5 Jul
Women in Chains and the Scandal of Ultra-Orthodoxy’s Indifference
It began when Susan Zinkin divorced her husband in 1962, but little did she realize she would be a “bound woman” forbidden to marry for the next 50 years of her life because her husband refused to grant her a religious divorce. Hence, she became a “chained wife” under Jewish law until her husband died 50 years later. Now, at age 73, Ms Zinkin, a retired Orthodox Jewish teacher from north London, divorced Israel Errol Elias in Britain’s spoke of her relief at finally being freed from her status as the world’s longest-serving “chained wife.”
“As awful as it may sound my ex-husband’s death is a great relief and a huge weight off my shoulders – to be stuck like that was so cruel,” she said yesterday in an interview with The Independent. “I’m quite convinced that had the rabbis wanted to get their act together they could have done something within Jewish law and found a solution.”
Of course they could have done many things, e.g., haf’ka’at kiddushin, better known as annulment.
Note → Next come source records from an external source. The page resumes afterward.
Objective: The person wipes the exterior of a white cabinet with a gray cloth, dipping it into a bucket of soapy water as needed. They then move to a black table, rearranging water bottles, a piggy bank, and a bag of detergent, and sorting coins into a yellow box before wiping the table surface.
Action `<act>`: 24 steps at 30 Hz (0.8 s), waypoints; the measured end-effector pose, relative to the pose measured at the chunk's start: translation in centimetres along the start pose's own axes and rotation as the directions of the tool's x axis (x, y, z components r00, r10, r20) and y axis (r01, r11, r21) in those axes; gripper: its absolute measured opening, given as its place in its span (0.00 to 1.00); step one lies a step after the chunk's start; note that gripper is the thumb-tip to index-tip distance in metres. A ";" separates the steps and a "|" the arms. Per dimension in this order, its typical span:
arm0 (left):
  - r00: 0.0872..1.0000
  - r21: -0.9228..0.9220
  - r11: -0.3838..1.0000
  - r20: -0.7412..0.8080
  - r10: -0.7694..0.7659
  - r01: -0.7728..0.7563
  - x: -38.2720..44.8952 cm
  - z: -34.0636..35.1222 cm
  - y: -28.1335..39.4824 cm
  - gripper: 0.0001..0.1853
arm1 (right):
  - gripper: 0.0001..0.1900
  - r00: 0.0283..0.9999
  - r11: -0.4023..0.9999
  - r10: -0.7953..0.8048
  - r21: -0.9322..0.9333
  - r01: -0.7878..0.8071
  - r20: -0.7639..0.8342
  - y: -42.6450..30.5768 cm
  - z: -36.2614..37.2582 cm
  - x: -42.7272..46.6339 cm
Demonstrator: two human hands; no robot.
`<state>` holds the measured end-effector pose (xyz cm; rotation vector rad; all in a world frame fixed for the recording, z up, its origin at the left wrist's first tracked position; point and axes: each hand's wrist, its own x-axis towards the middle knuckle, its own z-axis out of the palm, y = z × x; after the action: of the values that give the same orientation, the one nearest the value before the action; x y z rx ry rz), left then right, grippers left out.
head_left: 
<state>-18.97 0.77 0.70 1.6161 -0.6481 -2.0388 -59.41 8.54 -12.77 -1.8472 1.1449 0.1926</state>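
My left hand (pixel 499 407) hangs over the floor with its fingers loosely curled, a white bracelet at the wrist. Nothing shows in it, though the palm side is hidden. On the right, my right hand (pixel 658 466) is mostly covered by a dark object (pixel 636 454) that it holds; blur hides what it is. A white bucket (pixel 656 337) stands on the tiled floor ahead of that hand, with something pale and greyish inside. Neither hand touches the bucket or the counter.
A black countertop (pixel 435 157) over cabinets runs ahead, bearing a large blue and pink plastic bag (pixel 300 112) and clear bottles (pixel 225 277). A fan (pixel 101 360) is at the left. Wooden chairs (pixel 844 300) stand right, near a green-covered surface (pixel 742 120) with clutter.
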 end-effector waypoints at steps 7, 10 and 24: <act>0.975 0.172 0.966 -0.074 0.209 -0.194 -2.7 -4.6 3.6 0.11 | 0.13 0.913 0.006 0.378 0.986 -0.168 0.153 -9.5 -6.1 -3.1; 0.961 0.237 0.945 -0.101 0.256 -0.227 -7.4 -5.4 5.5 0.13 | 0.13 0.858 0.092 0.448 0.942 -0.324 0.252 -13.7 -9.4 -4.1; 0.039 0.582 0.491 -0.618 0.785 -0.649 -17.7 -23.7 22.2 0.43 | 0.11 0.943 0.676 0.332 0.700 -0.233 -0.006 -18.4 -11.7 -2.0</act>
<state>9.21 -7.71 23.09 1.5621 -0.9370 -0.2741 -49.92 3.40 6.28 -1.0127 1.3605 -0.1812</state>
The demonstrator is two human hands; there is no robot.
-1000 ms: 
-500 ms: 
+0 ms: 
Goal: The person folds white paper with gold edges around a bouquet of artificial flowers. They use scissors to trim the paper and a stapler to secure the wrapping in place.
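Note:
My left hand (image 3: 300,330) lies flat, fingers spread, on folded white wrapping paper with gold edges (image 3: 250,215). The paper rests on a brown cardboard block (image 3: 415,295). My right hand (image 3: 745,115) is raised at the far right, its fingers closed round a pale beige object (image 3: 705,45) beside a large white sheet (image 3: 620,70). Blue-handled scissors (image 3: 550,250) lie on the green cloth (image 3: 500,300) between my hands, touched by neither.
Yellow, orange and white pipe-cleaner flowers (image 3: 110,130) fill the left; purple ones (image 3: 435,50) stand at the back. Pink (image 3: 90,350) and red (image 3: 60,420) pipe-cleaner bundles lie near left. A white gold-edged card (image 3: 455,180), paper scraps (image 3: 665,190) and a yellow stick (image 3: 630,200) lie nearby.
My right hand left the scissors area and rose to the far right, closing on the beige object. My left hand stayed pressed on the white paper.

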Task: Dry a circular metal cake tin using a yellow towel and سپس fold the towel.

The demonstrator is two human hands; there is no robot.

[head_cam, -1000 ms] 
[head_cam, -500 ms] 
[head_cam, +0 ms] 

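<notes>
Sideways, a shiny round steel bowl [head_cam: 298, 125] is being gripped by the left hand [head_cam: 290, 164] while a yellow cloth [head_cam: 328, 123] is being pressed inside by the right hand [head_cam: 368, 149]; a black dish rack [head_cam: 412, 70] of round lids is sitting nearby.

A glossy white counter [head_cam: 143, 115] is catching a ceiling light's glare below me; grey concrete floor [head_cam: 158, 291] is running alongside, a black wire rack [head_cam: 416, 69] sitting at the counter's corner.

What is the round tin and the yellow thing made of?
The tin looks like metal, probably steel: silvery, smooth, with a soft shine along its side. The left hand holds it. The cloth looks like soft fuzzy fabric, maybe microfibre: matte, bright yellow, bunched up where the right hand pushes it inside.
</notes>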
It’s a method that has been practiced for 1700 years-but the conservatism of today’s ultra-Orthodox rabbis prevent them from utilizing this time-honored method of dissolving a bad marriage like Ms. Zinkin’s.
Despite efforts to shame him, nothing worked, in fact the protests only seemed to strengthen his resolve. The outcry for justice went with no rabbinic response, they were too powerless to do anything.
Speaking from her home in Kfar Saba, near Tel Aviv, Ms Zinkin called on Britain’s network of beth dins (Jewish courts) to do more to help chained women and to speak out against husbands who refuse to grant divorces. “The Jewish religious authorities come together to talk about and solve all sorts of religious and social problems but they never seem to get around to discussing [agunahs],” she said. “It is time they did.”
Here’s the worst part of it. Ms Zinkin, feared that her children would be stigmatized if she remarried. Her children – and any of her future offspring – would also be shunned as mamzers, a halakhic term to describe the offspring of adulterous or incestuous relationships. “That’s a terrible stigma for the child,” she explained. “They’re illegitimate for Jewish purposes and I just couldn’t do that to any child of mine. Even Jews who aren’t very religious wouldn’t necessarily want to marry someone and have children born with mamzer status.”
For the first time in her adult life, Ms Zinkin is free.